Sample Palm print images from PolyU database

In this work, a similar strategy as face investigation was additionally applied on palm print images. For the palm print image, the nearby element is extricated utilizing the LBP technique, and afterward, the PCA strategy is utilized to decrease include measurements.

LBP is utilized to remove the palm print image surface. The histograms are built from a surface element. The test result of the palm print utilizing LBP-PCA is 89% acknowledgment rates.

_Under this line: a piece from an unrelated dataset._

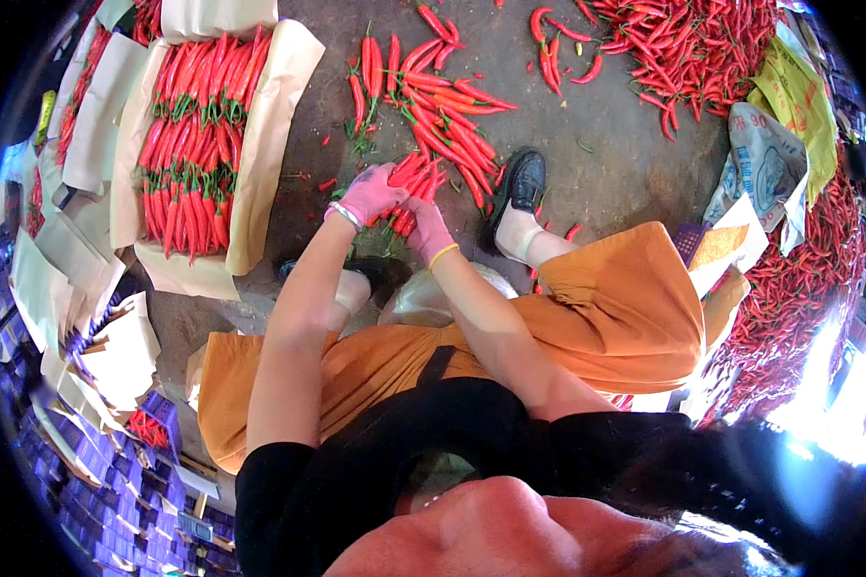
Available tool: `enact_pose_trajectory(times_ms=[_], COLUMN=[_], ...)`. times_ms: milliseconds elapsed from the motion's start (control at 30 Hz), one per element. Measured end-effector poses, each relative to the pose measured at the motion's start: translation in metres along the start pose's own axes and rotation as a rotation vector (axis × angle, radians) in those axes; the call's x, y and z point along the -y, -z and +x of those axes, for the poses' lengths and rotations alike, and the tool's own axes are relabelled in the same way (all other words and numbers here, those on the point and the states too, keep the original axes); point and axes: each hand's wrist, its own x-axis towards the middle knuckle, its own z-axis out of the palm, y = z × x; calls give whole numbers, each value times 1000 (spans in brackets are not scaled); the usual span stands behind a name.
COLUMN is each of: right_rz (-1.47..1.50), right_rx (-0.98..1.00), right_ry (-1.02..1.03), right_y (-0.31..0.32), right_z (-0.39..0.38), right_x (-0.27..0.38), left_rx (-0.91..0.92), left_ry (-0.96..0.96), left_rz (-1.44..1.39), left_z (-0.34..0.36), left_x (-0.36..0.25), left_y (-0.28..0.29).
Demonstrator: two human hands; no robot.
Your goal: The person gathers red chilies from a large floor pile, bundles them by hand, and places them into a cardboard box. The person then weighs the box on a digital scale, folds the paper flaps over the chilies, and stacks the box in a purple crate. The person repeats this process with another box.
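Observation:
My left hand, in a pink glove, is closed round a bunch of red chili peppers. Just to its right, my right hand, also gloved in pink, grips the same bunch from below. Which peppers lie in which hand I cannot tell, as the fingers partly hide them. Beyond my hands, a loose heap of red chili peppers lies on the floor. Over to the left stands a paper-lined box, where red chili peppers lie in neat rows with their green stems grouped together.
A large chili pile covers the floor at far right. Beside it lie a yellow sack and a grey-blue sack. Purple crates fill the lower left. My black shoe stands right of the loose heap.

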Motion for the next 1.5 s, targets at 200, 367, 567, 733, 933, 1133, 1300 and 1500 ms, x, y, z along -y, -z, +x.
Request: enact_pose_trajectory(times_ms=[200,367,567,733,933,1133,1300,1500], right_rz=[-127,-723,-1400,-365,203,240,117,201], right_rx=[47,88,476,288,103,59,209,200], right_ry=[283,355,222,12,-68,20,204,38], right_y=[5,-44,-32,-2,12,40,0,-12], right_z=[-16,6,30,-34,-25,-22,-18,-2], right_x=[23,119,129,35,2,1,58,63], left_rx=[-59,-192,-440,-429,34,144,89,-15], left_ry=[-61,-67,78,85,24,106,-147,-88], left_rz=[-764,-1457,-1969,-529,132,68,67,55], left_z=[4,56,6,-51,8,12,49,51], left_x=[21,5,-11,19,-5,-17,-49,-38], left_y=[-49,-66,-130,-71,-15,-29,5,12])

Fusion of two modalities: A mix of palm print and face matching scores from the past investigation can accomplish a better outcome. Weight aggregate method is utilized to coordinate both methodologies at matching score by utilizing this standard: new_score = a.face + fJ.palm, where a + fJ = 1. The accuracy of the trial result is depicted in Fig. 5.

Fig. 5
figure 5

Accuracy plot of both modalities

Face acknowledgment precision utilizing PCA produces 98.5% acknowledgment rates, while palm print acknowledgment is 99%. The palm print acknowledgment produces a better outcome contrasted with face acknowledgment after utilizing the proposed technique. The combination of the two modalities has the most noteworthy exactness of 99.8%. The combination can increment the acknowledgment rates contrasted with the normal precision of the face and palm print. The examination between face, palm print, and the combination appears in Fig. 6.

Fig. 6
figure 6

Comparison of face, Palm print, and their fusion

4 Conclusion

A framework design is proposed based on the combination of Face and Palm print Biometrics which gives high accuracy in Human authentication. Score level fusion strategy is applied for generating the final scores from the input images of Face and Palm print. The input images are preprocessed, and then a combined strategy of PCA (principal component analysis) and LBP (linear binary pattern) is applied on the processed image to remove surface features and reduce feature level calculations. The Gaussian dissemination of feature vector in the element space produces a Euclidean separation classifier to compute the matching score. Matching based on weighted sum rule is used to compute the matching score. If the value of the score generated is above threshold, then the authentication is successful and the user is said to be Genuine otherwise Imposter. The rate of accuracy obtained by the combination of face and palm print biometrics is 99.8% which is extremely high compared to the single use of face and palm print alone as unimodal biometrics.